### WHAT YOU HAVE TO DO
Where does the word "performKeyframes" occur in the data below? Copy each line that holds it.

### STORED DATA
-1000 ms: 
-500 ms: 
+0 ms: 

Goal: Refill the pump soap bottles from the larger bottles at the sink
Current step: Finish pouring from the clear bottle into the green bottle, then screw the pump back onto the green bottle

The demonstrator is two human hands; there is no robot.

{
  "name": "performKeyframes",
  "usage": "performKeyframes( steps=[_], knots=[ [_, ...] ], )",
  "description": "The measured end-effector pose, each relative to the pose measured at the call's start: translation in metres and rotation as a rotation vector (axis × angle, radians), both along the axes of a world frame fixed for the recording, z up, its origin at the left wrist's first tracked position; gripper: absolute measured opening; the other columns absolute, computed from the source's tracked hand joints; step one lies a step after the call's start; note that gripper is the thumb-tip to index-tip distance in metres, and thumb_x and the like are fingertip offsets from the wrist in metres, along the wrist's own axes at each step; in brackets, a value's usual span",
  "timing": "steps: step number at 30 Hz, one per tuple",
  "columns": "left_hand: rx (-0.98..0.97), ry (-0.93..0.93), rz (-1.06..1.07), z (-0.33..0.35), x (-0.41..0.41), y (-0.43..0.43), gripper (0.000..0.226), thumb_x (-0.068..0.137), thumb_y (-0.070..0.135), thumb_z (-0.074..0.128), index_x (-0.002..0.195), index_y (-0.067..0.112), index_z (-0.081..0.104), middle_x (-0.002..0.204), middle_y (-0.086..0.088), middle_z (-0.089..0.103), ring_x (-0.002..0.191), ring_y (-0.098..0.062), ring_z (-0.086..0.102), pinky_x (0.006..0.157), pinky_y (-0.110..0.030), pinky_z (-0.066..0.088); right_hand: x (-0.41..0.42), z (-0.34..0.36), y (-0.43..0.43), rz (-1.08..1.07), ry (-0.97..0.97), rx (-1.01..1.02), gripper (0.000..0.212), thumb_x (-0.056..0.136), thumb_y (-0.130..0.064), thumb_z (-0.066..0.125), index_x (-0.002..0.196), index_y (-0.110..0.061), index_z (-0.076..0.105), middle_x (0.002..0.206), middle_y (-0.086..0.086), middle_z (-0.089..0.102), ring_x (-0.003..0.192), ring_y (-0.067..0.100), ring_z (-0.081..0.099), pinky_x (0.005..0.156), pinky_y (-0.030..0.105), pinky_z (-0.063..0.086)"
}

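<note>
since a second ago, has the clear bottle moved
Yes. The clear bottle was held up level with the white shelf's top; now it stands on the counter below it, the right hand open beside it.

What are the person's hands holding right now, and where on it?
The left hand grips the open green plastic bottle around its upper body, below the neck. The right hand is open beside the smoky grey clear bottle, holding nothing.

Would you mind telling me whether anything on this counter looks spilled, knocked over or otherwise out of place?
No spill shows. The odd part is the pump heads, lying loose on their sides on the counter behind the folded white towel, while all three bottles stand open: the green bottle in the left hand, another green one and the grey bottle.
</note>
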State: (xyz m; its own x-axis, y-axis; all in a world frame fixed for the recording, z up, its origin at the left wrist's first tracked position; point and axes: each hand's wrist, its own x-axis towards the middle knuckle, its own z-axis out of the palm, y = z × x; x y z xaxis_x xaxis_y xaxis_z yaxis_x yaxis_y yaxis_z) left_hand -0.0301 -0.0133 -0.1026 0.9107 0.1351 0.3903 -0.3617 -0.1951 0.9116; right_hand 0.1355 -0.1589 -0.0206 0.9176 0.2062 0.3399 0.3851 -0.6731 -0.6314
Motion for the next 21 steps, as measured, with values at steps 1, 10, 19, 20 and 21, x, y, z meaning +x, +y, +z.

### RESULT
  "name": "performKeyframes",
  "usage": "performKeyframes( steps=[_], knots=[ [_, ...] ], )",

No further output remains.